Wednesday, July 19, 2006

One of the differences in Java features between Notes R7 and Notes R6

After testing one of my Java applications in Notes/Domino R7 I discovered that it handled some of the Java operations differently than in Notes R6. The difference caused an error and could potentially lead to crash.

The old code was something similar to this:

MyClass MyObjects = new MyClass();
Document doc = MyObjects.db.getDocumentByUNID(unid32)


db is a public variable declared in MyClass. "MyObjects.db" is a valid object and is accessible from the code. The only thing that doesn't work is getDocumentByUNID function. This have however worked without problems in Notes R5 and R6.
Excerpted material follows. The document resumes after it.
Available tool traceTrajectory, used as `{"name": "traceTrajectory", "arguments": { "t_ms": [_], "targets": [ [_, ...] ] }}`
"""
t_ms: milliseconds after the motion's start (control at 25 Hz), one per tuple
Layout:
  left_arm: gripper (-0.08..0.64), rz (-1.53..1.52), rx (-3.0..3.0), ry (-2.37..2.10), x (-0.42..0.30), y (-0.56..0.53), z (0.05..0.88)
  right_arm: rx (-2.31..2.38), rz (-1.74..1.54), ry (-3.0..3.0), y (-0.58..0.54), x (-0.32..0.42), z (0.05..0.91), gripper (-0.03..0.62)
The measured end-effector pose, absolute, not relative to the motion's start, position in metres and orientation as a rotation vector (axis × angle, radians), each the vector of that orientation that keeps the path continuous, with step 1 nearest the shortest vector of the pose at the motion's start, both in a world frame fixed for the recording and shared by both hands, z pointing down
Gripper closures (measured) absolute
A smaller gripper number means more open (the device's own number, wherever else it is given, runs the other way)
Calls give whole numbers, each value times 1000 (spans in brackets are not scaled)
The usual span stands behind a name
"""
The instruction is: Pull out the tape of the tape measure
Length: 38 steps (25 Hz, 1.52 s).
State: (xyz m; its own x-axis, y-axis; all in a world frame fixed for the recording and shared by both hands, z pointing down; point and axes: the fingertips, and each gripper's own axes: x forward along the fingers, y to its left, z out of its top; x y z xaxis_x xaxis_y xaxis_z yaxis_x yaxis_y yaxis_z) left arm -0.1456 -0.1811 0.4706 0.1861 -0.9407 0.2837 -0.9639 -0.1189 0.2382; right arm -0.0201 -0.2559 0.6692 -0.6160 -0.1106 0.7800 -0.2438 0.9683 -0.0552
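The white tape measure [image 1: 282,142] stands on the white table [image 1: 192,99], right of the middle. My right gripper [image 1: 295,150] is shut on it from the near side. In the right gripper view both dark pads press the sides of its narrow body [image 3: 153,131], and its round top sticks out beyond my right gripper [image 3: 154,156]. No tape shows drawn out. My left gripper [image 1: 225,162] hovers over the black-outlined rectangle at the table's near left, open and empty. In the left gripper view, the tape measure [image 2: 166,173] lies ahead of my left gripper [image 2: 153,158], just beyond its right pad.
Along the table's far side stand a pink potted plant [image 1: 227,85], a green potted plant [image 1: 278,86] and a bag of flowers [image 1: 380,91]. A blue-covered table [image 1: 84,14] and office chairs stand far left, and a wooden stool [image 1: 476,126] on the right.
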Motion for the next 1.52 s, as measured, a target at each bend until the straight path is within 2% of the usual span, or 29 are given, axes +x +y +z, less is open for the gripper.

The solution is to declare the database object in the same scope where you call the getDocumentByUNID function.

Database db = session.getDatabase(servername, dbpath);
Document doc = db.getDocumentByUNID(unid32)

3 comments:

Anonymous said...

Can you be any more specific about exactly what you believe the problem was or exactly how you worked around it?
We do indeed cache references to Database objects, and we do call Database.getDocumentByUNID.
We may or may not be able to easily refactor our code to make those calls immediately sequentially (in the same scope).
Do you believe the Database object was garbage collected?

Thanks,
Chuck

Andrei Kouvchinnikov said...

Hello Chuck.
Here is a prototype example. I haven't tested if the latest R7 release works better. The problem is that the database object is received without errors and has all properties, but it's not possible to make getDocumentByUNID call on that object. It worked in R6 but not in R7. The database object is not garbage-collected as many (all?) other setter/getter methods seem to work fine.


class worker{
public void doThings(){
ObjectKeeper obk=new ObjectKeeper();
ObjectKeeper.setDB("names.nsf");
Database mydb=obk.db;
String title=mydb.getTitle(); //works fine, so the database is set correctly
Document doc=mydb.getDocumentByUNID("281732163782637838273827");
//the line above doesn't work
}
}

class ObjectKeeper{
public Database db;
public void setDB(String dbpath){
db=session.getDatabase("",dbpath);
}
}

Andrei Kouvchinnikov said...

P.S. In my case I could initiate the database object directly in the original class without going through ObjectKeeper class.